I’ll keep this page updated as new deals come in throughout the 2026 back to school season. If you find a deal I’ve missed, drop it in the comments and I’ll verify and add it.
When do back to school sales start and end?
Back to school sales typically start in early July and run through mid-September. The best deals peak in late July through August. Amazon, Apple, and major software brands all run promotions during this window. Some deals, like Amazon Prime Student’s 6-month free trial, are available year-round but get extra attention during this period.
Do I need a .edu email to get student discounts?
Most student discounts require verification through a .edu email, UNiDAYS, or Student Beans. Amazon Prime Student verifies through SheerID. Apple’s education store works on the honor system for most products but may require verification for larger discounts. International students can typically use their university email even if it’s not a .edu address.
Should I buy a laptop or a tablet for college?
For most students, a laptop is the safer choice. You’ll need it for writing papers, running software, and taking exams. A tablet works as a supplement for note-taking and reading, but it can’t fully replace a laptop for most coursework. The exception is if you’re pairing an iPad Pro with a Magic Keyboard and your program doesn’t require Windows-only software.
Is Amazon Prime Student worth it?
Absolutely. You get 6 months free, then 50% off the regular Prime price. That includes free 2-day shipping, Prime Video, Prime Music, Prime Reading, and early access to deals. If you order textbooks, supplies, or dorm essentials through Amazon even a few times per semester, the free shipping alone covers the cost. The streaming services are a bonus.
What’s the best budget laptop for students in 2026?
For most students, a MacBook Air with the education discount ($899) is the best value. If you need Windows, look for laptops with at least 8GB RAM, a 256GB SSD, and a 10th-gen or newer Intel Core i5 (or AMD Ryzen 5). The ASUS ZenBook lineup consistently delivers good specs at reasonable prices. Avoid anything with less than 8GB RAM or a traditional hard drive.
Are refurbished electronics a good option for students?

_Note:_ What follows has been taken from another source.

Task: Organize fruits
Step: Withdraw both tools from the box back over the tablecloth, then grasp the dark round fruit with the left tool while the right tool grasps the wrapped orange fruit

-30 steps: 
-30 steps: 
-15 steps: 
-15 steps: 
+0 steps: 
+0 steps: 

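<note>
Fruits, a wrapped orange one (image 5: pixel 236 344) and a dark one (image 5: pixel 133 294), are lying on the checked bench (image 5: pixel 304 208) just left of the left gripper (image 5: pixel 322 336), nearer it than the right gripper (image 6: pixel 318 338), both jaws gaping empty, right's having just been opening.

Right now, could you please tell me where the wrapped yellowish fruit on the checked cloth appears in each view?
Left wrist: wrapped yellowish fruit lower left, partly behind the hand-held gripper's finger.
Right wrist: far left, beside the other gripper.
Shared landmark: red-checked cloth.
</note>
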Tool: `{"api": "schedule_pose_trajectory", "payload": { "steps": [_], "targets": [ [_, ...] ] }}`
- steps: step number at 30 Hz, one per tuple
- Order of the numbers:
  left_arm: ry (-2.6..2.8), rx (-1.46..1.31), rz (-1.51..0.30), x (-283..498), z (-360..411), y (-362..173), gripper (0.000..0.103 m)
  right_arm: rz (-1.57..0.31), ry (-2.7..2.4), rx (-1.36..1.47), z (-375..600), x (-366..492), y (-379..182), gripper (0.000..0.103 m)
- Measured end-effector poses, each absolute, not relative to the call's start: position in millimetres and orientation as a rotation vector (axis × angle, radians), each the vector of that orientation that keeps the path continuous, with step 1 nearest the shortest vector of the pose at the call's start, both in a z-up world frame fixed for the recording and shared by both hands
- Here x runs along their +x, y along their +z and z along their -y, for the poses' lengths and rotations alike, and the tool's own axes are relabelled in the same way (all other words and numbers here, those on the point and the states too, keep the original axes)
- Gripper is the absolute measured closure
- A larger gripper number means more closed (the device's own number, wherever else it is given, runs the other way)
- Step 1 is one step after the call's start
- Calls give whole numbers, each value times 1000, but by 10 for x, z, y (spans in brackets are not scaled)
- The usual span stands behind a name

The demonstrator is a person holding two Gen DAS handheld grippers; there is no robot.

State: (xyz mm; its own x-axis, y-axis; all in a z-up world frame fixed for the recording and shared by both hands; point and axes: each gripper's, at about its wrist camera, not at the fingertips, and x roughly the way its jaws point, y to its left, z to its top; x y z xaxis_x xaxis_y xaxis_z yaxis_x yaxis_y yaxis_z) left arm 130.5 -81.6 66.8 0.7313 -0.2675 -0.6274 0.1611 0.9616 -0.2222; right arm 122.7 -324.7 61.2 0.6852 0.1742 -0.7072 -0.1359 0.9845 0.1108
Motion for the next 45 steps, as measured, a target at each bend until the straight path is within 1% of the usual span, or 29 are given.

Yes, certified refurbished products are often the smartest buy for students on a budget. Apple’s certified refurbished store offers like-new products with full warranty at 15-20% off. Amazon Renewed also has solid options with 90-day return policies. The key is buying certified refurbished from the manufacturer or a trusted retailer, not random third-party sellers on eBay.
Can teachers get back to school discounts too?
Yes. Apple’s education pricing is available to teachers, not just students. Parallels offers a 50% student and teacher discount. Teachable’s 40% off applies to educators creating courses. Most software companies with education pricing include K-12 teachers, college professors, and school administrators. You’ll usually need to verify through your school email or an ID verification service.
How do I stack multiple discounts for the biggest savings?
Start with Prime Student for free shipping and early deal access. Then use Apple’s education store for hardware (the $100 discount stacks with trade-in credits and AppleCare discounts). For software, check if the brand has a separate education portal before buying through the regular store. Some platforms like Coursera and DataCamp offer student pricing that’s separate from their seasonal sales, and you can sometimes combine both. Always check UNiDAYS and Student Beans for additional coupon codes.